Nine hours. The whole of the Ironheart Wraps earning what they were built to earn — every hit taken feeding back into him rather than through him, pain becoming something he could use rather than something that slowed him, the Verdant Breaker Gauntlets answering each impact with more force than the one before. He was not invulnerable. He was simply unwilling to stop while there was still something in front of him that needed to fall.

Breaker stayed behind when it was over. He'd known this was coming — Jimbo understood that now, looking back. Breaker had been teaching him toward this specific exit the entire time.

Jimbo walked out through the ruins in the early morning. He did not look back. Looking back was for people who weren't sure they'd done the right thing, and he was certain.
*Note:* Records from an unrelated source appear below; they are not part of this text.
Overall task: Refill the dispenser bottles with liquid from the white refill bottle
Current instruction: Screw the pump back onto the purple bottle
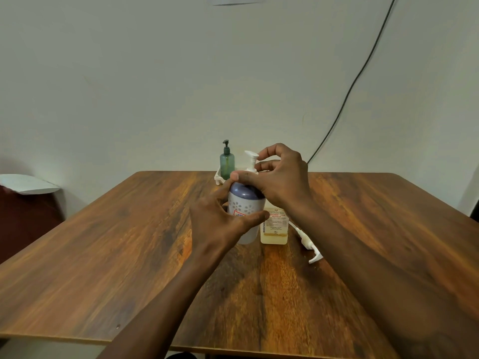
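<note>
A white dispenser bottle (246,203) with a purple top and flower print stands at the table's middle. My left hand (220,216) wraps around its body. My right hand (280,177) grips its white pump head (252,158) at the collar, thumb and fingers closed on it. Just right of it stands a clear rectangular bottle (274,229) with pale yellow liquid, a printed label and no pump. A loose white pump (308,244) lies on the table beside my right forearm. A green dispenser bottle (227,161) with a dark pump stands at the far edge.
The wooden table (129,242) fills the view, against a pale wall. A white rack (219,177) holds the green bottle at the back edge. A black cable (350,92) runs down the wall at right. A white-topped dark object (26,185) sits off the left.
</note>
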`<control>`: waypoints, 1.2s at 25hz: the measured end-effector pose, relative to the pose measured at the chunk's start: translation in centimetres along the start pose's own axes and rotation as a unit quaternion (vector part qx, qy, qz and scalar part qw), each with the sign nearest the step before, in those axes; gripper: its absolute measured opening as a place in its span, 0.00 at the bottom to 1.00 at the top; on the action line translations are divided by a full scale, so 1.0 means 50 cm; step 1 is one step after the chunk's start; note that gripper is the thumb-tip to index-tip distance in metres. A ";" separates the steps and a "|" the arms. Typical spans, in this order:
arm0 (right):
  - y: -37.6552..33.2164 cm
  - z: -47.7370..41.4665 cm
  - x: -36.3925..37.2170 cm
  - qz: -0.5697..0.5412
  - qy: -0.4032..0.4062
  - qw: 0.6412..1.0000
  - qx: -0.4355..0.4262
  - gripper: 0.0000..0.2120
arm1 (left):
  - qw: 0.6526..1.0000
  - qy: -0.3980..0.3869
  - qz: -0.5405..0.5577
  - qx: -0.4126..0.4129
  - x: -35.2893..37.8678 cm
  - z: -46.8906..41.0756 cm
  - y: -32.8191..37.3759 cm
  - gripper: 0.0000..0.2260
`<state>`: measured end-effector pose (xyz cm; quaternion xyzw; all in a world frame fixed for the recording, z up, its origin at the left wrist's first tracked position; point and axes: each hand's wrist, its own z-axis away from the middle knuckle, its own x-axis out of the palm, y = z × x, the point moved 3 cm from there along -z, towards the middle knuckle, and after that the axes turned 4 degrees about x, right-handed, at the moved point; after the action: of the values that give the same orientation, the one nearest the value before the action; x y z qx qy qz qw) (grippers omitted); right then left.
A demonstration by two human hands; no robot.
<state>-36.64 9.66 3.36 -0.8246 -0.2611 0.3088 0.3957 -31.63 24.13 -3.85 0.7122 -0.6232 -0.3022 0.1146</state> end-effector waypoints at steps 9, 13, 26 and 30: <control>0.009 -0.016 -0.009 -0.122 -0.230 0.965 0.014 0.27 | 0.999 -0.032 0.027 -0.001 0.004 -0.011 0.005 0.29; 0.009 -0.022 -0.015 -0.060 -0.147 0.987 -0.028 0.32 | 0.999 -0.018 0.042 0.010 0.022 0.000 0.010 0.31; 0.006 -0.032 -0.019 -0.234 -0.122 0.964 -0.023 0.19 | 0.998 -0.026 0.049 0.025 0.005 -0.022 0.020 0.33; -0.004 -0.037 -0.020 -0.292 -0.151 0.944 0.014 0.19 | 0.997 -0.022 0.063 0.040 -0.005 -0.028 0.031 0.31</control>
<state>-36.05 8.19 4.74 -0.6505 -0.5425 0.3045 0.4357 -32.13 23.78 -1.85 0.6687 -0.6808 -0.2848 0.0905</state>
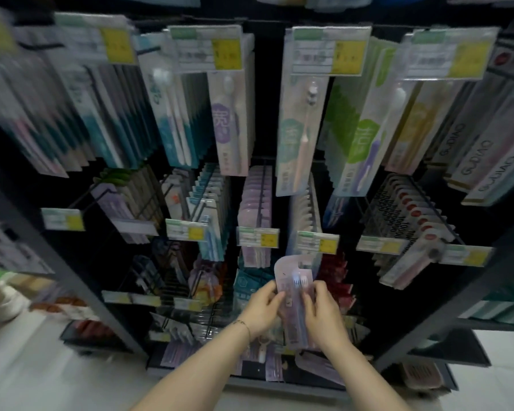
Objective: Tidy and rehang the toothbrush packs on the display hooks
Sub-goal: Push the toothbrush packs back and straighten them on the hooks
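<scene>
A pale pink toothbrush pack is upright in front of the lower middle of the display. My left hand grips its left edge and my right hand grips its right edge. The pack's rounded top sits just below the price tags of the middle row. Behind it a row of matching pink packs hangs on a hook. The pack's lower end is hidden between my hands.
Black display rack with three tiers of hooks full of hanging packs. Tall packs hang on the top tier. A loaded hook with red-dotted packs juts out at right. More packs lie on the bottom shelf. White floor below.
</scene>
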`<state>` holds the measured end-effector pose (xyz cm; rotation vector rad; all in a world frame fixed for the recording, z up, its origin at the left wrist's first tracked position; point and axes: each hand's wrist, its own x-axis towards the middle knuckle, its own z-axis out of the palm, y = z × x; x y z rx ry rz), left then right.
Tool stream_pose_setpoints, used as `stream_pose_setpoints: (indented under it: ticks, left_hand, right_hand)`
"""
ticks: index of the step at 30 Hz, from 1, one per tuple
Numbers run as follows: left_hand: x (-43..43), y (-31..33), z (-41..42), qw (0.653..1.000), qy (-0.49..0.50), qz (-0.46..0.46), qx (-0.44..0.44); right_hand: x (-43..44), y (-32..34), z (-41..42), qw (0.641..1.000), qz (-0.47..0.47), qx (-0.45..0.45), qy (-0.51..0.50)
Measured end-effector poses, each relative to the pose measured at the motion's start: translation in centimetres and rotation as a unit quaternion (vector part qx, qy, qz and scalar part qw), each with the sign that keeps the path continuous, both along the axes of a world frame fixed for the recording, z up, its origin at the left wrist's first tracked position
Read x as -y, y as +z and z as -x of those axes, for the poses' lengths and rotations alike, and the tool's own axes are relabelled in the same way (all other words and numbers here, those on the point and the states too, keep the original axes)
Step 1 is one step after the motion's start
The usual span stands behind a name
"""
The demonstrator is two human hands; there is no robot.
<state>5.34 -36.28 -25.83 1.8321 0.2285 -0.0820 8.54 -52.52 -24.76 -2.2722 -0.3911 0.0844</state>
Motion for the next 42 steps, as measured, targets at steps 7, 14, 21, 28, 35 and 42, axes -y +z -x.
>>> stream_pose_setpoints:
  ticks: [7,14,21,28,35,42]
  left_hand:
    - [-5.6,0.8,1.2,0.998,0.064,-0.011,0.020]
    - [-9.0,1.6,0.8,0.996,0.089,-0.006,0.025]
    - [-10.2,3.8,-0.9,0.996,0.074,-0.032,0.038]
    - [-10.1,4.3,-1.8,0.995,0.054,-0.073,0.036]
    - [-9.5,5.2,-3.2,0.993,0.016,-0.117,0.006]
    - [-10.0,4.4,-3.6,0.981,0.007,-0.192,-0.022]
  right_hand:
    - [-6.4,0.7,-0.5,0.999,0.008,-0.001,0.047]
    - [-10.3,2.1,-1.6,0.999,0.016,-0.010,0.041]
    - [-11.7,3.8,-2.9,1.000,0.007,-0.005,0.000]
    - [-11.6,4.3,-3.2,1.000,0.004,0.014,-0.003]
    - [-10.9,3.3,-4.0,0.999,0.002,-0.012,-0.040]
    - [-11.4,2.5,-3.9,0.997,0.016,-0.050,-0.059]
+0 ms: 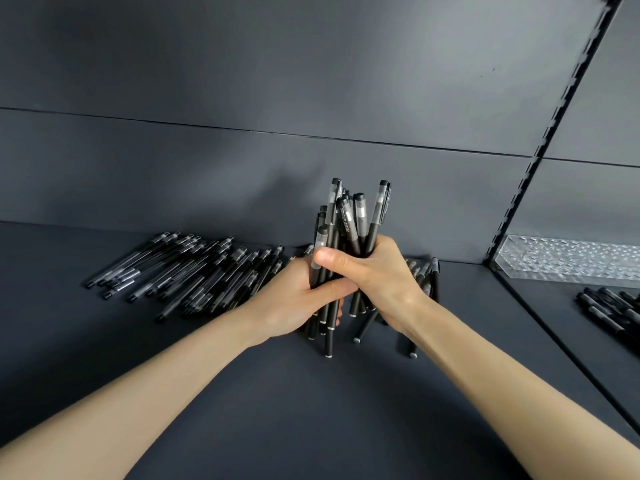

He found a ship heading toward the New World and worked passage. He was larger than when he'd arrived, and quieter, and the Marines at several ports they stopped at looked at him too long and then looked away. Some of them recognized something in the way he stood.

Word had reached ahead of him somehow. He wasn't sure how these things traveled. But the story that preceded him — the thing that had walked out of the Pit when nobody ever walked out — had become its own currency in certain quarters.

He didn't trade on it. He just kept moving toward where the crew would eventually be.

The fight ended when he decided it ended. That was the lesson. Everything else followed from there.